Go through the entries below from the first line and transcribe each one exactly, ending with the line that contains "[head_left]".

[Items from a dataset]
--- START ---

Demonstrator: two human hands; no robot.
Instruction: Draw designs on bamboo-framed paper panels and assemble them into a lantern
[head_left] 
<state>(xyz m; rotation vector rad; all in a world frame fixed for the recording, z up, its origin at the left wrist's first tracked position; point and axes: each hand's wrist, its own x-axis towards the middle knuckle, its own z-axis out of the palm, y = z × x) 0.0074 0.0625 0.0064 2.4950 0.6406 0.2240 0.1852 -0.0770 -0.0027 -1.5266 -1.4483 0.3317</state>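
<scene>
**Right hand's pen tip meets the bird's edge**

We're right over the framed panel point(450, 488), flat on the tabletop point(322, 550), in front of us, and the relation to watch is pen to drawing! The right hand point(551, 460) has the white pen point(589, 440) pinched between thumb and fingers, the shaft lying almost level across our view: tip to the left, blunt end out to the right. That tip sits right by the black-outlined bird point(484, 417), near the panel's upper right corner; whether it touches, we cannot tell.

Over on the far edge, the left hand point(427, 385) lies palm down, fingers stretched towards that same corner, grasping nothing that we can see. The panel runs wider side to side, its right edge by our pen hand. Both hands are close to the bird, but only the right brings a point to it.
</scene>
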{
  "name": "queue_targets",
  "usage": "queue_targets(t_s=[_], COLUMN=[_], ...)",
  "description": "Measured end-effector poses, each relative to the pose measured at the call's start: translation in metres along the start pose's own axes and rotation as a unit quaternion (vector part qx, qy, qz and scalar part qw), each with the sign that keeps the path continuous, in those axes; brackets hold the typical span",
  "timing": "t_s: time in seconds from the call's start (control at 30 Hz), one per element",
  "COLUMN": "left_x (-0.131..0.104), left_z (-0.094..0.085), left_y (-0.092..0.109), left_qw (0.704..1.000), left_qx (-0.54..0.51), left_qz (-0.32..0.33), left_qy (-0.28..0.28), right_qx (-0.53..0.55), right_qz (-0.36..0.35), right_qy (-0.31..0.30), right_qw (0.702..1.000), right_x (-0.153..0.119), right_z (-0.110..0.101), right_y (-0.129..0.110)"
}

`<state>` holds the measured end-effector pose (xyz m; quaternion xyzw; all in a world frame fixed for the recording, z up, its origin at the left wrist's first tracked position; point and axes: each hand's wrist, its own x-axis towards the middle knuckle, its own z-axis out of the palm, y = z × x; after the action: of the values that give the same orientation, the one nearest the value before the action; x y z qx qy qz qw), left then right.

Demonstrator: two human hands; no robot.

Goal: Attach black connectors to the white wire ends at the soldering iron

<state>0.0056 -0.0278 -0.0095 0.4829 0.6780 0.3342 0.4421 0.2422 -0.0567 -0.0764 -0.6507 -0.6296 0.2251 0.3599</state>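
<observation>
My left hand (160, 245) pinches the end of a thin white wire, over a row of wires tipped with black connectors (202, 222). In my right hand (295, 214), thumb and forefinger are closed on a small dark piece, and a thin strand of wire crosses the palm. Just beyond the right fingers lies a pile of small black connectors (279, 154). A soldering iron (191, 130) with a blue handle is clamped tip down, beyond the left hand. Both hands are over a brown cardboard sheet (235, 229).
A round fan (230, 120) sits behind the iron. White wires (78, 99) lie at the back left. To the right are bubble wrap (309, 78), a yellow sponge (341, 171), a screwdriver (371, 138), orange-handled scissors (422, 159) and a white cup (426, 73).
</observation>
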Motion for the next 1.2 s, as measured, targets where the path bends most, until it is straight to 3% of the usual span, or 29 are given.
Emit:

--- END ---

## SOLUTION TO THIS TASK:
Demonstrator: two human hands; no robot.
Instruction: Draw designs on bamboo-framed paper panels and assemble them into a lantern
[head_left] 

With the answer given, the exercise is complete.